PROVIDED RECORDS =

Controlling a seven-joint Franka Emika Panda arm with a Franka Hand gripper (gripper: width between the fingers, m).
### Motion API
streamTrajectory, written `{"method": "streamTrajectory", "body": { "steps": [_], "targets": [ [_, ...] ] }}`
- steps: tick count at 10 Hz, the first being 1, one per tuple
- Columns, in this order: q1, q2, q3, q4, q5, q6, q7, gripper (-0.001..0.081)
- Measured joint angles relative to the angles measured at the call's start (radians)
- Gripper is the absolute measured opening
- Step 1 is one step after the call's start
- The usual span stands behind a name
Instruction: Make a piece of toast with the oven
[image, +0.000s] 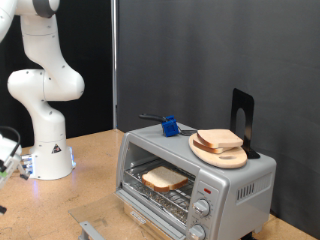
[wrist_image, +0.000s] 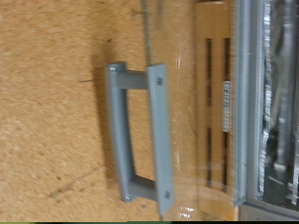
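Note:
The silver toaster oven (image: 235, 185) stands at the exterior view's lower right with its glass door (image: 140, 215) folded down and open. A pale slice of toast (image: 163, 179) with a tan crust lies on the wire rack inside. The door's grey handle (image: 92, 230) shows at the bottom edge. The wrist view looks down on that handle (wrist_image: 140, 135) and the glass door (wrist_image: 201, 112), with the oven's front (wrist_image: 271, 103) beside them. No gripper fingers show in either view; the arm (image: 45, 90) rises out of the exterior view's top left.
A round wooden plate (image: 232, 159) with more bread slices (image: 218, 139) sits on top of the oven, next to a blue object (image: 170, 126) and a black stand (image: 243, 118). Two knobs (image: 200, 208) are at the oven's front right. The robot base (image: 50, 155) stands on the wooden table (image: 90, 195).

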Motion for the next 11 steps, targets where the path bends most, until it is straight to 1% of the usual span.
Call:
{"method": "streamTrajectory", "body": {
  "steps": [2,5,8,11],
  "targets": [
    [0.001,0.077,0.025,0.022,0.058,0.017,-0.068,0.0808],
    [0.009,0.150,0.084,0.032,0.109,0.025,-0.106,0.0808],
    [0.033,0.185,0.142,0.015,0.111,0.025,-0.112,0.0808],
    [0.061,0.183,0.196,-0.029,0.111,0.007,-0.113,0.0808]
  ]
}}
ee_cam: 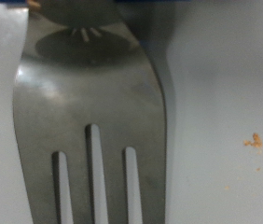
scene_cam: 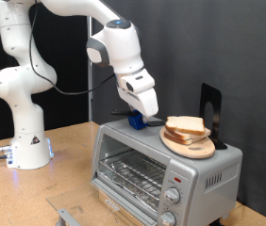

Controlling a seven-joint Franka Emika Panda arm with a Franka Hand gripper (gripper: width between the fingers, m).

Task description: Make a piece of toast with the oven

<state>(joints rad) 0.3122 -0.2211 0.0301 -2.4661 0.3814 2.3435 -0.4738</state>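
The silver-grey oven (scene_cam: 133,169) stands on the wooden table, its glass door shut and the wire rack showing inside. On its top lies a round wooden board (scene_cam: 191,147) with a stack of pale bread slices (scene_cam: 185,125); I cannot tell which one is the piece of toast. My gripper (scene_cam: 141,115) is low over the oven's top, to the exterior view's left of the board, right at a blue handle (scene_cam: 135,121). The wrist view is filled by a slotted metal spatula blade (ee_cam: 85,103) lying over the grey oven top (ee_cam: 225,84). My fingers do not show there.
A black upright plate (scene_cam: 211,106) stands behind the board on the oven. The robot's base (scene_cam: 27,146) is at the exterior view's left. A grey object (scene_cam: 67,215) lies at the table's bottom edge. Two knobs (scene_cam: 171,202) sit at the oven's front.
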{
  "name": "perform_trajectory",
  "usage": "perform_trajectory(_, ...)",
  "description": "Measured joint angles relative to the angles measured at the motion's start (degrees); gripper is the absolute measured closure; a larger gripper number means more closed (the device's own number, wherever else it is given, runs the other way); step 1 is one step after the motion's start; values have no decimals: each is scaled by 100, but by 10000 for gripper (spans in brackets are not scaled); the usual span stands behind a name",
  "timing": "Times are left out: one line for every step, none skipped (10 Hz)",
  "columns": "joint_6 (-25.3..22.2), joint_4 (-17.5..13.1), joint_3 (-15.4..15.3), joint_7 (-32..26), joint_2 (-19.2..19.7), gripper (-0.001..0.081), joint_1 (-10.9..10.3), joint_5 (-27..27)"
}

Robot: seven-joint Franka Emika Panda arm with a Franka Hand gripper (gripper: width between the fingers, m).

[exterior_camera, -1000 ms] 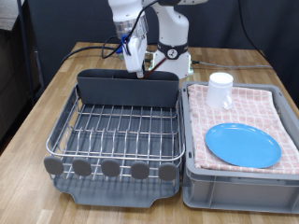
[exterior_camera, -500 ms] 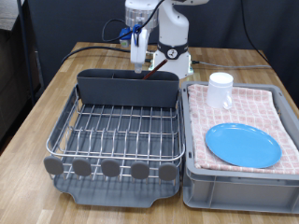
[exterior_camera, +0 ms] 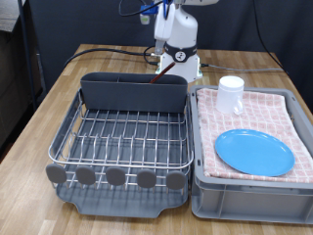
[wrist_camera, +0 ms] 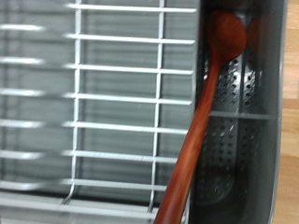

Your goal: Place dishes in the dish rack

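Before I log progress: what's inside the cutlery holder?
The wooden spoon lies in the grey cutlery holder, bowl on its perforated floor. From the exterior view the holder's wall hides nearly all of it.

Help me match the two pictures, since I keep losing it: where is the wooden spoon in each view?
Exterior view: the wooden spoon barely shows, a reddish tip sticking out of the grey cutlery holder at the rack's far end.
Wrist view: the spoon fills the frame, leaning inside the holder's perforated compartment.
Shared landmark: the silver wire rack beside the holder.
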State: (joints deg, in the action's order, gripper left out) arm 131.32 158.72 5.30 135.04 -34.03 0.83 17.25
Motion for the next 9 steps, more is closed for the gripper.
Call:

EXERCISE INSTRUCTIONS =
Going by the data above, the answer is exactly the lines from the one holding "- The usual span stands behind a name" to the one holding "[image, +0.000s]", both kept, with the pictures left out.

RESULT =
- The usual span stands behind a name
Instruction: Make a piece of toast with the oven
[image, +0.000s] 

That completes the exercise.